## [EXERCISE BRIEF]
Please repeat the data below exactly, with the pictures removed.
-=-=-=-=-
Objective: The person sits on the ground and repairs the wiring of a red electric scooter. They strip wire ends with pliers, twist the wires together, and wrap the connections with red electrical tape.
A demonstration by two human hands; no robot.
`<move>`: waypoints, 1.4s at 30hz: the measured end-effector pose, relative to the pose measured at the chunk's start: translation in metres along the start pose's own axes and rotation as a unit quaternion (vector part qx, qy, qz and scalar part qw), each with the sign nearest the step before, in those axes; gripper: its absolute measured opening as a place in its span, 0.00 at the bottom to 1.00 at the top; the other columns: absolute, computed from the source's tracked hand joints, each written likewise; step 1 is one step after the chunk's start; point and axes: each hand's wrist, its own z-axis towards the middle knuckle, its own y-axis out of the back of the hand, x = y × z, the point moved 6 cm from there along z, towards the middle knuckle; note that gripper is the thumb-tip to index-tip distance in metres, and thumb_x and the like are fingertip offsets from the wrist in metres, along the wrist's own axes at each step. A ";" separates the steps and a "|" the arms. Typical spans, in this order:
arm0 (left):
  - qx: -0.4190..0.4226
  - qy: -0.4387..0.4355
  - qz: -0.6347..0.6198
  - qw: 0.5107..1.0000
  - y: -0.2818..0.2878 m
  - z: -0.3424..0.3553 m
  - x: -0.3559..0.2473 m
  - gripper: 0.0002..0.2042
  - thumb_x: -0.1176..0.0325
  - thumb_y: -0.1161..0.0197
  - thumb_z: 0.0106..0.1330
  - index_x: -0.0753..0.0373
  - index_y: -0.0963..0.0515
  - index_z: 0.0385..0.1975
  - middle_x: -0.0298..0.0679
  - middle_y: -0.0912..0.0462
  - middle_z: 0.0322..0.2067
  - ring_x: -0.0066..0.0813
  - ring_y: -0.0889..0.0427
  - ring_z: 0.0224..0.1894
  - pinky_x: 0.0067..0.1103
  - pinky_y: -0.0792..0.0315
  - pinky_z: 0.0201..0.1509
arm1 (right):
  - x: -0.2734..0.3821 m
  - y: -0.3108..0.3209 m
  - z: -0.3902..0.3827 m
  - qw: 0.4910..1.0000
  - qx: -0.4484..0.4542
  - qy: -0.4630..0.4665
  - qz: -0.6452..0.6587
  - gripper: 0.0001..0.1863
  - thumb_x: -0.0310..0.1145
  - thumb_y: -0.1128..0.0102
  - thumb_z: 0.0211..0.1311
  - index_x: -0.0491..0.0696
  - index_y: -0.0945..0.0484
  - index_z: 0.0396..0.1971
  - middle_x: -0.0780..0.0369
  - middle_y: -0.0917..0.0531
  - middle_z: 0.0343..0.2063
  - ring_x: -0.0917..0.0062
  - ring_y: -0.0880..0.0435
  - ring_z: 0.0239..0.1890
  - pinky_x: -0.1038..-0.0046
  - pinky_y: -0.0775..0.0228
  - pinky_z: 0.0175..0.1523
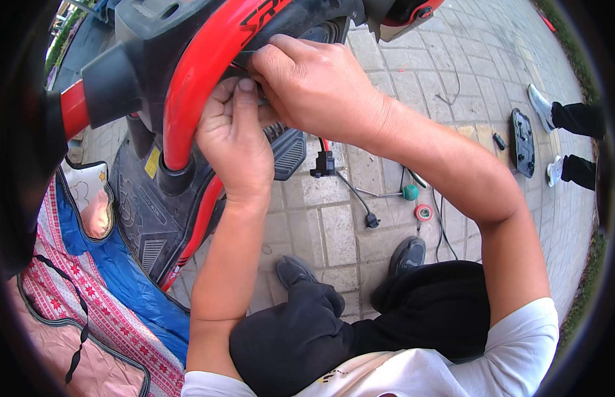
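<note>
Both of my hands meet beside the curved red tube of an electric scooter. My left hand is closed, its thumb and curled fingers pinched together under the tube. Against it presses my right hand, also closed, fingers bent down. Thin dark wires run out from behind the tube into the fingers; the fingertips and the exact hold are partly hidden. Below my right wrist, a black connector hangs on red and black leads.
On the paving lie a black plug on a cable, a green-handled screwdriver, a red tape roll and a black cover panel. A patterned quilt drapes at the left. Another person's shoe shows at far right.
</note>
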 end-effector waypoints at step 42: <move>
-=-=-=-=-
## [SOLUTION TO THIS EXERCISE]
Objective: The person sits on the ground and repairs the wiring of a red electric scooter. They strip wire ends with pliers, twist the wires together, and wrap the connections with red electrical tape.
A demonstration by two human hands; no robot.
`<move>`: waypoints, 1.4s at 30hz: the measured end-effector pose, relative to the pose measured at the chunk's start: translation in metres along the start pose's own axes and rotation as a unit quaternion (vector part qx, qy, qz and scalar part qw), each with the sign nearest the step before, in those axes; gripper: its absolute measured opening as a place in its span, 0.00 at the bottom to 1.00 at the top; the other columns: absolute, computed from the source's tracked hand joints, each written likewise; step 1 is one step after the chunk's start; point and axes: each hand's wrist, its own z-axis towards the middle knuckle, its own y-axis out of the back of the hand, x = y × z, the point moved 6 cm from there along z, towards the middle knuckle; note that gripper is the thumb-tip to index-tip distance in metres, and thumb_x and the like are fingertip offsets from the wrist in metres, along the wrist's own axes at each step. A ";" separates the steps and a "|" the arms. Typical spans, in this order:
arm0 (left):
  - qx: -0.4190..0.4226
  - qy: -0.4387..0.4355
  - qz: -0.6347..0.6198
  - qw: 0.5107..1.0000
  - y: -0.2818..0.2878 m
  - z: -0.3424..0.3553 m
  - x: -0.3559..0.2473 m
  - gripper: 0.0002..0.2042
  - thumb_x: -0.1176..0.0325
  - thumb_y: -0.1161..0.0197
  - thumb_z: 0.0106..0.1330
  - index_x: -0.0753..0.0373
  - index_y: -0.0963..0.0515
  - index_z: 0.0385..0.1975
  - middle_x: -0.0298..0.0679
  - middle_y: -0.0912..0.0462
  - middle_z: 0.0322..0.2067
  - ring_x: -0.0066..0.0813
  - ring_y: -0.0889..0.0427
  - ring_z: 0.0224..0.1894
  - pinky_x: 0.0067..0.1103
  - pinky_y: -0.0792..0.0315
  - pinky_z: 0.0201..0.1509
arm1 (right):
  - x: -0.2734..0.3821 m
  - y: -0.3108..0.3209 m
  - z: -0.3902..0.3827 m
  - qw: 0.4910..1.0000
  - qx: -0.4484..0.4542
  - qy: -0.4630..0.4665
  - qz: -0.6452..0.6587
  - gripper: 0.0001..0.1863
  - thumb_x: -0.0310..0.1145
  - thumb_y: -0.1128..0.0102
  - thumb_z: 0.0211..0.1311
  - index_x: -0.0491..0.0696
  - index_y: -0.0945..0.0484
  - index_z: 0.0396..0.1971
  - middle_x: -0.0780..0.0369
  - middle_y: -0.0917..0.0531
  - middle_z: 0.0343..0.2063
  - ring_x: -0.0917..0.0062
  - ring_y: -0.0880..0.0435
  - ring_z: 0.0239..0.1890
  - pinky_x: -0.1038..-0.0046
  - pinky_y: -0.0775..0.0228
  - pinky_z: 0.0175..0.1523
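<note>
Both of my hands meet beside the curved red tube of an electric scooter. My left hand is closed, its thumb and curled fingers pinched together under the tube. Against it presses my right hand, also closed, fingers bent down. Thin dark wires run out from behind the tube into the fingers; the fingertips and the exact hold are partly hidden. Below my right wrist, a black connector hangs on red and black leads.
On the paving lie a black plug on a cable, a green-handled screwdriver, a red tape roll and a black cover panel. A patterned quilt drapes at the left. Another person's shoe shows at far right.
</note>
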 end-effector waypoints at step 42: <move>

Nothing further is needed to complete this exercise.